李明博大統領が竹島に行った理由は、完全には明らかになっていない。 単純に日本に怒って報復しようとしたのかもしれない。 レームダック化する中での人気取りなのかもしれない。 本人は「慰安婦問題を解決するため」と言っている。

2014-06-03 08:44:55
猫bot @bakenekodotcom

勿論、論理的にはおかしい。
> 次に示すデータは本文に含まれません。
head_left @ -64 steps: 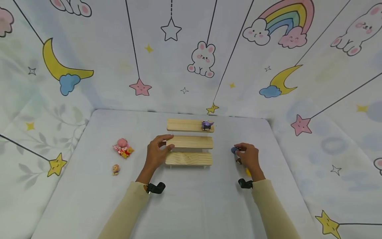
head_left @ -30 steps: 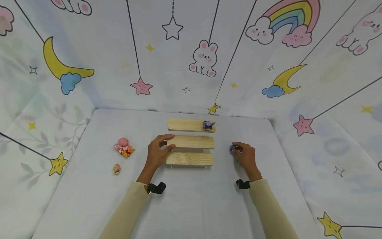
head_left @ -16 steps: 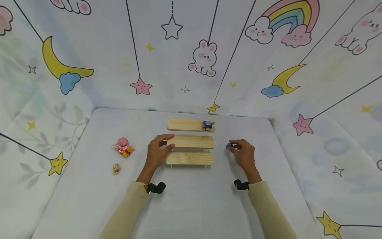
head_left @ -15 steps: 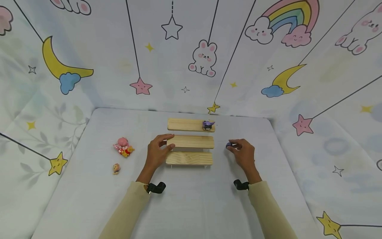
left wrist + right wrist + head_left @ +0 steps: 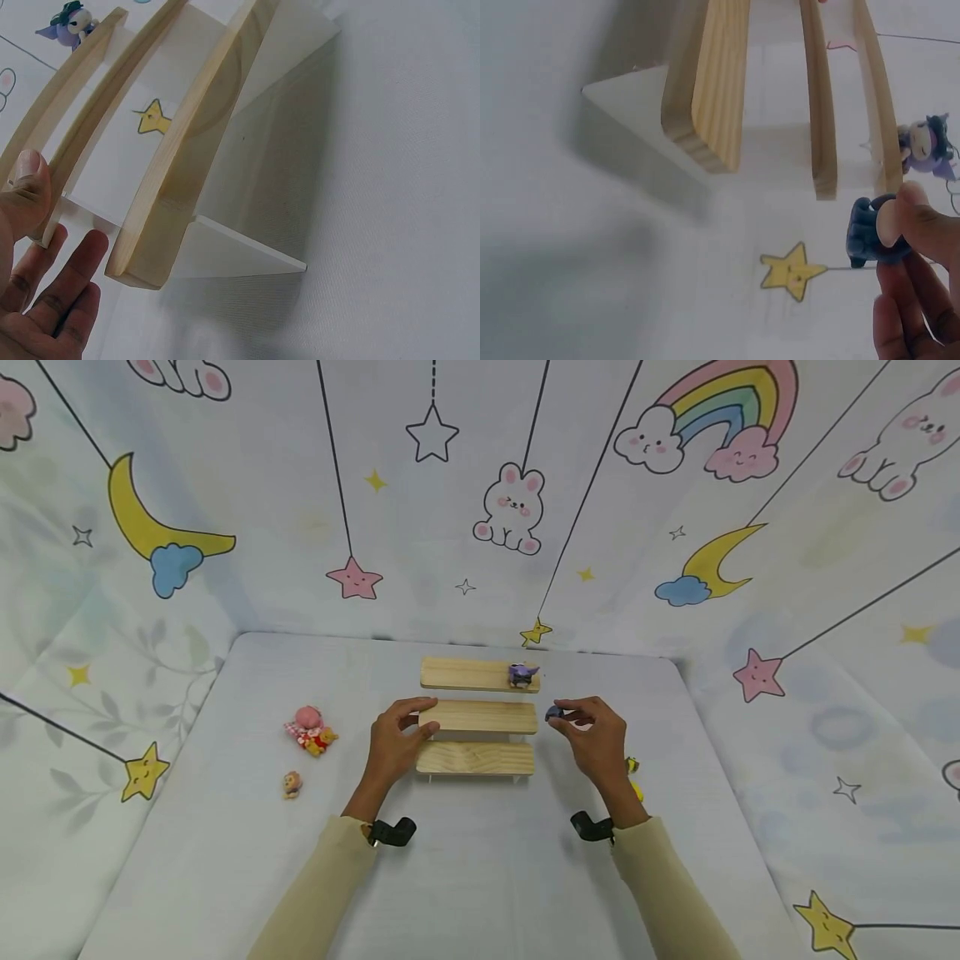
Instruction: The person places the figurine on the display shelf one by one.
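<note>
A white cloth-covered table (image 5: 465,877) fills the head view, backed by fabric walls printed with moons, stars, rabbits and a rainbow. At its middle stands a three-tier wooden step shelf (image 5: 477,717), pine boards on white side panels, rising toward the back. On the right end of the top board sits a small purple figurine (image 5: 522,674) with a dark hat.

The left hand (image 5: 392,745) braces the shelf's left end: its thumb lies on the middle board and its fingers, held fairly straight, rest against the side by the lower board, as the left wrist view shows. The right hand (image 5: 592,739) is raised just off the right end of the middle board, thumb and fingertips pinching a small dark blue figurine (image 5: 554,713) (the right wrist view shows it as a stubby blue body with a pale round part facing the thumb). It is in the air, close to the shelf but not touching it.

To the left lie a pink and red plush toy (image 5: 310,731) and, nearer the person, a tiny orange-haired figure (image 5: 291,785). Small yellow toys (image 5: 633,777) lie partly hidden behind the right hand.

The pinch is shallow, so the blue figurine could slip or twist out. The boards look narrow; set down off-centre or tilted, it would likely topple off the edge. A careless reach might also knock the purple figurine from its end.
</note>
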The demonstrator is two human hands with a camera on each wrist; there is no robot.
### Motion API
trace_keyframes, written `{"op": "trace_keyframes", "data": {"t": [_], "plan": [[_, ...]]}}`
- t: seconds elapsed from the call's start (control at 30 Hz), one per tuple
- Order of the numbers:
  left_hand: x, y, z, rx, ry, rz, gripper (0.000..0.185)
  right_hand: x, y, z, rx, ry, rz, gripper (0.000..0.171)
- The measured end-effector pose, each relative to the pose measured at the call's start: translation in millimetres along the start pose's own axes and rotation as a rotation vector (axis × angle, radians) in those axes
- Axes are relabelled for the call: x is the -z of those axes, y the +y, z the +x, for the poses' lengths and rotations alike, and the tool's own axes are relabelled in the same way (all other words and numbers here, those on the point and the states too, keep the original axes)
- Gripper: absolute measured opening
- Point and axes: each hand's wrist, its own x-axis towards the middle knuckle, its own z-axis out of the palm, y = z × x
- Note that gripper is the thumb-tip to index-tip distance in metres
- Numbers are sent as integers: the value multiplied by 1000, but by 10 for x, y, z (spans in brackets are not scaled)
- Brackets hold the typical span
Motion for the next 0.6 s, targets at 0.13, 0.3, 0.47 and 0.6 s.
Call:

こんなことで解決するわけないからだ。 しかし、後に李明博は、国家謝罪と予算からの賠償という、竹島上陸前に日韓の交渉官の間で行われていた慰安婦問題に関する協議の詳細を知り、 「これを知っていたら竹島には行かなかった」 と述べたという。

2014-05-31 06:06:58
猫bot @bakenekodotcom

実は李明博は、東日本大震災の直後、日本で教科書検定基準の発表の際に竹島問題が韓国にとって望ましくない扱いを受けるだろうと感じ取り、国務総理談話を通じて韓国国民に日本に対する自制を促したことがあった。 地震で苦境にある日本に対して韓国世論が激昂しないようにである。

2014-06-03 08:18:19
猫bot @bakenekodotcom

それだけに、この豹変ぶりは不可解で、単なる人気取りだけでは説明できないのではないかと思うが、 それはそれとして、日韓関係を決定的に悪化させたことの責めを李明博が逃れることはできないだろう。

2014-05-31 06:16:13
猫bot @bakenekodotcom

しかし、その関係悪化に対する危機感がうまく作用したのか、日韓間で慰安婦問題に関する交渉が再開されることとなる。 そして以前と同じ内容、つまり首相による謝罪と、予算からの賠償金捻出で合意する一歩手前まで行き着いた。 しかし、交渉内容とは全く関係ない理由で交渉は再び失敗に終わる。

2014-05-31 06:21:10
猫bot @bakenekodotcom

その理由とは、日本での衆院解散と民主党の大敗だ。 「正直者」であることを証明したかった野田首相は、度重なる野党の嘘つき呼ばわりに耐え兼ねて、党首討論で突然衆院を解散すると宣言する。 そして、歴史的大敗をもって民主党政権は幕を閉じた。

2014-05-31 06:25:12
猫bot @bakenekodotcom

その後、慰安婦問題に関する交渉を日韓のどちらから打ち切ったのかはわからない。 ただ、野田の後を引き継いだ安倍は河野談話見直しを掲げて首相の座に就いたのであり、そんな交渉に乗るはずもない。 愚問だろう。

2014-05-31 07:15:19
猫bot @bakenekodotcom

しかし、結局安倍も、オバマに国賓として訪日してもらうために慰安婦問題をめぐる交渉のテーブルに着かざるを得なかった。 そして、以前野田政権が韓国側に与えた譲歩を持て余しているというわけだ。 これ以下の決着はかなり難しいと考えられる。 さて、この先どうなるのやら。